§ WHAT YOU WILL DO:
Find all the lines in the material below with the word "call", and copy them.

§ INPUT DATA:

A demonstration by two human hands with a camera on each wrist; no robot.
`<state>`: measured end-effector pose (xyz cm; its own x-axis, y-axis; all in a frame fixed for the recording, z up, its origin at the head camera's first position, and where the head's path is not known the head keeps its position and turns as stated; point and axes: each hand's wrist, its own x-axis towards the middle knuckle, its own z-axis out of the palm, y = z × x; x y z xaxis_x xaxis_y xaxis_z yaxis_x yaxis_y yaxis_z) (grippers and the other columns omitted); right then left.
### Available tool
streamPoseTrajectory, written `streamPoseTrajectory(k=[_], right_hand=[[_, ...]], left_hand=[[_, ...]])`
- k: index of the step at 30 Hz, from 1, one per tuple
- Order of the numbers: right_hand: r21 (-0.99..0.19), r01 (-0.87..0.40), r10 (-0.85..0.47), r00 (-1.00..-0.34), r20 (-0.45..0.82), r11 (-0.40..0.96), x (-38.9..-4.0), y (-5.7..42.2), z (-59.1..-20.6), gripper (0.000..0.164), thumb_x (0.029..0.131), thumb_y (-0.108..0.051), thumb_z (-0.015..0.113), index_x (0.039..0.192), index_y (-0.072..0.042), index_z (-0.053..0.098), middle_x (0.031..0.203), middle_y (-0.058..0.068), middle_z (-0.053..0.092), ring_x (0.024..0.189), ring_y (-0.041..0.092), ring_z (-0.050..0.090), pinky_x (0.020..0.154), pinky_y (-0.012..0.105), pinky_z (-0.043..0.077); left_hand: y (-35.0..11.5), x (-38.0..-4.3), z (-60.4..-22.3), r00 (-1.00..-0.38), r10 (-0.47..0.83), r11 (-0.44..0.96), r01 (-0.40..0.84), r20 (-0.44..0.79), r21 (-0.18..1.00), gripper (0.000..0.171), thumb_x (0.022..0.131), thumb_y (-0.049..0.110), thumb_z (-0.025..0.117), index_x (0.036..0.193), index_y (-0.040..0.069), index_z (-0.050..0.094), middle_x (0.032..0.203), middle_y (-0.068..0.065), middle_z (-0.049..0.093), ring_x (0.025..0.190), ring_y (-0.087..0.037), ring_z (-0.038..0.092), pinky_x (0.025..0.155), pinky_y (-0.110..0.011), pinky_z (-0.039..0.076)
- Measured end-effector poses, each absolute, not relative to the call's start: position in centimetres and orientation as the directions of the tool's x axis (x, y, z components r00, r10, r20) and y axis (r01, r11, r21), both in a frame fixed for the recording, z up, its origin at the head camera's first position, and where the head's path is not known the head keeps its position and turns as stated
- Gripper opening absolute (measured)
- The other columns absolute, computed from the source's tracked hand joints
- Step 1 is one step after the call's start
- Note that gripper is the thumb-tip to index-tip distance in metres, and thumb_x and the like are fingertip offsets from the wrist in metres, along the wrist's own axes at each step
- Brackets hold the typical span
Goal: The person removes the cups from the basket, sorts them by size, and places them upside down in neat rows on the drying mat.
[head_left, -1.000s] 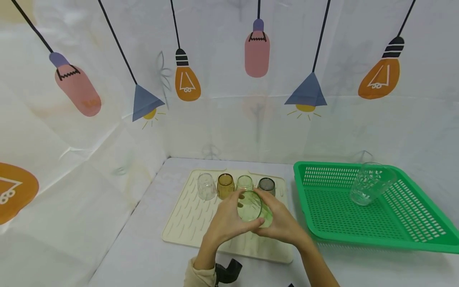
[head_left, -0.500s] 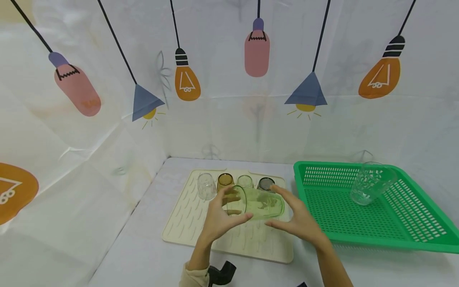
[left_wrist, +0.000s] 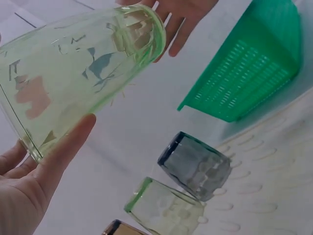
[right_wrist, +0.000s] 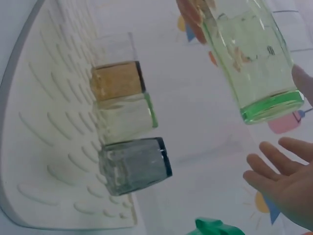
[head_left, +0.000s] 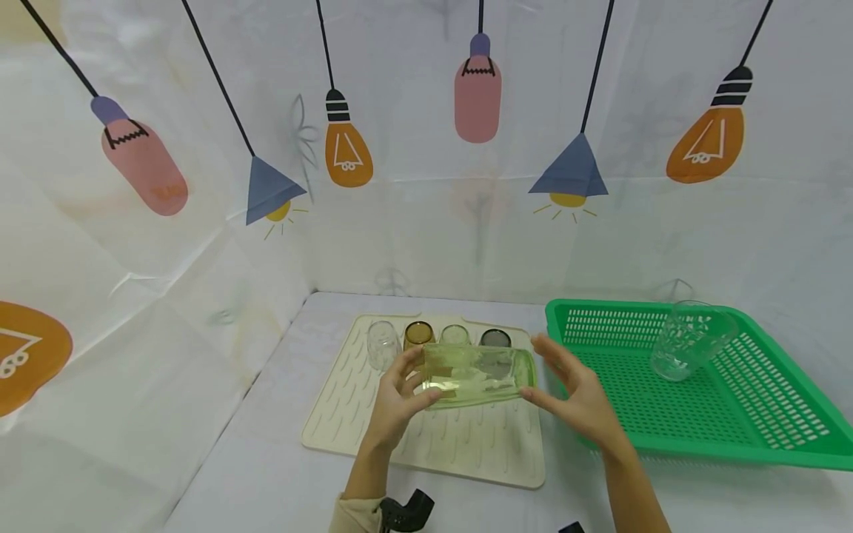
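Observation:
A tall pale-green drinking glass lies sideways in the air over the drying mat. My left hand grips its rim end, thumb along the near side and fingers behind. The thick base points right, toward my right hand, whose fingers are spread. The right thumb tip is right at the base edge, while the other right fingers stand apart from the glass, as the right wrist view shows. Behind it on the mat stand small glasses in a row: clear, amber, pale green and grey.
To the right is a green plastic basket, with a clear glass leaning inside it. A white sheet printed with hanging lamps covers the wall behind and at the left.
The green glass has turned from its mouth facing me to lying sideways, base to the right. My right hand has let go and moved right; the left keeps hold of the rim end.

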<state>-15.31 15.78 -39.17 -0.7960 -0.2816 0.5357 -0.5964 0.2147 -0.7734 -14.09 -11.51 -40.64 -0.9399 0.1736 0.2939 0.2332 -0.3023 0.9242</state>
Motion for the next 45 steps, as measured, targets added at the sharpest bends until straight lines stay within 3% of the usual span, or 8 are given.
streamPoseTrajectory(k=[6, 13, 17, 22, 28, 35, 40, 45], right_hand=[[-0.809, -0.564, -0.321, -0.806, 0.498, 0.163, -15.5, 15.5, -39.5, 0.079, 0.074, 0.007, 0.075, 0.141, 0.007, 0.034, 0.138, 0.032, 0.04, 0.124, -0.006, 0.041, 0.099, 0.011, 0.036], [-0.853, -0.52, -0.408, -0.769, 0.492, -0.05, -15.3, 15.0, -39.2, 0.076, 0.08, 0.012, 0.066, 0.144, 0.007, 0.025, 0.15, 0.005, 0.029, 0.135, -0.002, 0.027, 0.101, 0.012, 0.033], [-0.855, -0.483, -0.41, -0.752, 0.516, -0.189, -15.3, 14.3, -39.3, 0.075, 0.079, 0.012, 0.065, 0.143, 0.006, 0.027, 0.152, 0.001, 0.022, 0.141, 0.002, 0.01, 0.104, 0.013, 0.03], [-0.864, -0.403, -0.347, -0.797, 0.494, -0.303, -15.0, 13.4, -39.7, 0.076, 0.081, 0.005, 0.067, 0.144, 0.002, 0.025, 0.149, 0.002, 0.023, 0.134, 0.008, 0.028, 0.094, 0.022, 0.045], [-0.769, -0.353, -0.267, -0.793, 0.548, -0.533, -14.9, 12.2, -39.9, 0.063, 0.084, 0.007, 0.064, 0.139, 0.001, 0.033, 0.133, 0.009, 0.044, 0.121, 0.019, 0.05, 0.096, 0.03, 0.047], [-0.696, -0.361, -0.161, -0.81, 0.564, -0.621, -14.9, 12.0, -39.8, 0.051, 0.083, 0.01, 0.06, 0.13, 0.0, 0.041, 0.13, 0.009, 0.049, 0.122, 0.016, 0.049, 0.099, 0.032, 0.045], [-0.675, -0.358, -0.133, -0.817, 0.561, -0.645, -15.1, 12.3, -39.7, 0.05, 0.082, 0.015, 0.056, 0.128, -0.001, 0.048, 0.125, 0.009, 0.056, 0.117, 0.017, 0.054, 0.097, 0.029, 0.046], [-0.744, -0.403, -0.119, -0.835, 0.537, -0.532, -15.1, 12.6, -39.6, 0.055, 0.076, 0.021, 0.057, 0.125, -0.004, 0.054, 0.118, 0.005, 0.062, 0.108, 0.016, 0.06, 0.089, 0.026, 0.051]], left_hand=[[-11.5, -14.3, -41.1, -0.919, 0.188, -0.432, 0.241, 0.348, 0.869, 0.076, 0.08, 0.004, 0.066, 0.136, -0.018, 0.02, 0.127, -0.016, 0.042, 0.109, -0.02, 0.057, 0.086, -0.027, 0.053], [-11.0, -14.1, -41.1, -0.914, 0.209, -0.534, 0.19, 0.347, 0.824, 0.07, 0.082, 0.006, 0.065, 0.135, -0.015, 0.023, 0.124, -0.007, 0.046, 0.101, -0.012, 0.058, 0.08, -0.02, 0.052], [-10.8, -14.0, -41.2, -0.914, 0.221, -0.56, 0.166, 0.339, 0.812, 0.074, 0.084, 0.009, 0.063, 0.137, -0.016, 0.017, 0.13, -0.011, 0.043, 0.103, -0.01, 0.057, 0.084, -0.018, 0.051], [-10.4, -13.8, -41.4, -0.909, 0.241, -0.595, 0.139, 0.34, 0.792, 0.082, 0.086, 0.013, 0.061, 0.14, -0.018, 0.006, 0.139, -0.017, 0.037, 0.11, -0.012, 0.056, 0.09, -0.023, 0.05], [-10.1, -13.8, -41.5, -0.887, 0.292, -0.605, 0.119, 0.358, 0.787, 0.068, 0.09, 0.014, 0.055, 0.141, -0.011, 0.018, 0.129, -0.01, 0.05, 0.109, -0.016, 0.058, 0.09, -0.028, 0.051], [-11.3, -13.7, -41.8, -0.888, 0.361, -0.347, 0.157, 0.286, 0.925, 0.079, 0.095, 0.03, 0.055, 0.142, -0.016, 0.011, 0.141, -0.038, 0.026, 0.125, -0.033, 0.043, 0.099, -0.035, 0.045], [-13.1, -13.6, -42.6, -0.926, 0.217, -0.108, 0.29, 0.307, 0.951, 0.049, 0.096, 0.014, 0.054, 0.134, -0.012, 0.037, 0.127, -0.035, 0.046, 0.114, -0.038, 0.054, 0.089, -0.037, 0.052], [-15.9, -12.8, -44.0, -0.949, -0.048, 0.32, 0.28, 0.311, 0.905, 0.04, 0.089, 0.014, 0.064, 0.124, -0.004, 0.055, 0.113, -0.021, 0.062, 0.101, -0.033, 0.063, 0.079, -0.034, 0.055]])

§ TASK ANSWER:
- Measured end-effector poses, each absolute, not relative to the call's start: position in centimetres and orientation as the directions of the tool's x axis (x, y, z components r00, r10, r20) and y axis (r01, r11, r21), both in a frame fixed for the recording, z up, its origin at the head camera's first position, and where the head's path is not known the head keeps its position and turns as stated
- Step 1 is one step after the call's start

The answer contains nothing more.